At least what I see that it is quite often the case when we exit from VMRUN
with segment not present then VMRUN is resumed and on next vmexit segment has
correct attributes.
How would you cause it to happen?
We run fio and iperf tests in guests for a couple of days. Nothing more,
nothing special. Guests are bare debians with 3.16 kernels.
Unless... is this the sysret_ss_attrs issue?
What is the issue? This one
https://lkml.org/lkml/2015/4/24/770
So when on VMEXIT we have such SS state (P bit is not set) and QEMU
just decides to synchronize registers the following happens on QEMU
side:
kvm_cpu_synchronize_state():
kvm_arch_get_registers():
...
get_seg():
if (rhs->unusable) {
lhs->flags = 0; <<< SS is unusable [(P) is not set)
<<< all attributes are dropped to 0.
}
cpu->kvm_vcpu_dirty = true; <<< Mark VCPU state as dirty
Looks like the bug is in QEMU, then, right?

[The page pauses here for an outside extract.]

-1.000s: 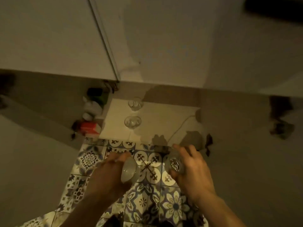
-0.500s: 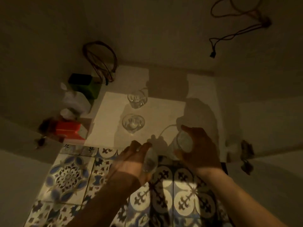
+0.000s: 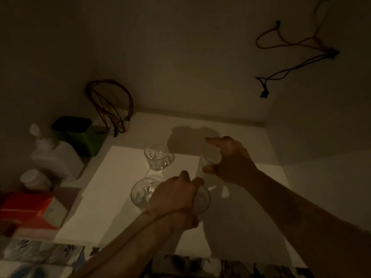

KVM SVM restores CPL from unusable selector, obviously this is not nice.
arch/x86/kvm/svm.c:svm_set_segment():
if (var->unusable)
s->attrib = 0;
...
if (seg == VCPU_SREG_SS)
svm->vmcb->save.cpl = (s->attrib >> SVM_SELECTOR_DPL_SHIFT) & 3;
Meanwhile QEMU resets attributes, despite the fact that DPL (which is passed
from KVM) is correct.
So it is not clear what is the proper way to fix that. What is clear is
that CPL is set to 0 because of this game with registers on both sides.
Now the question is what side to fix or probably both.
Couldn't you just fix this code
in QEMU by, say, deleting it?
Certainly, but would be nice to listen to KVM maintainers. At least the issue
is clear and what is left is a proper one-line fix :)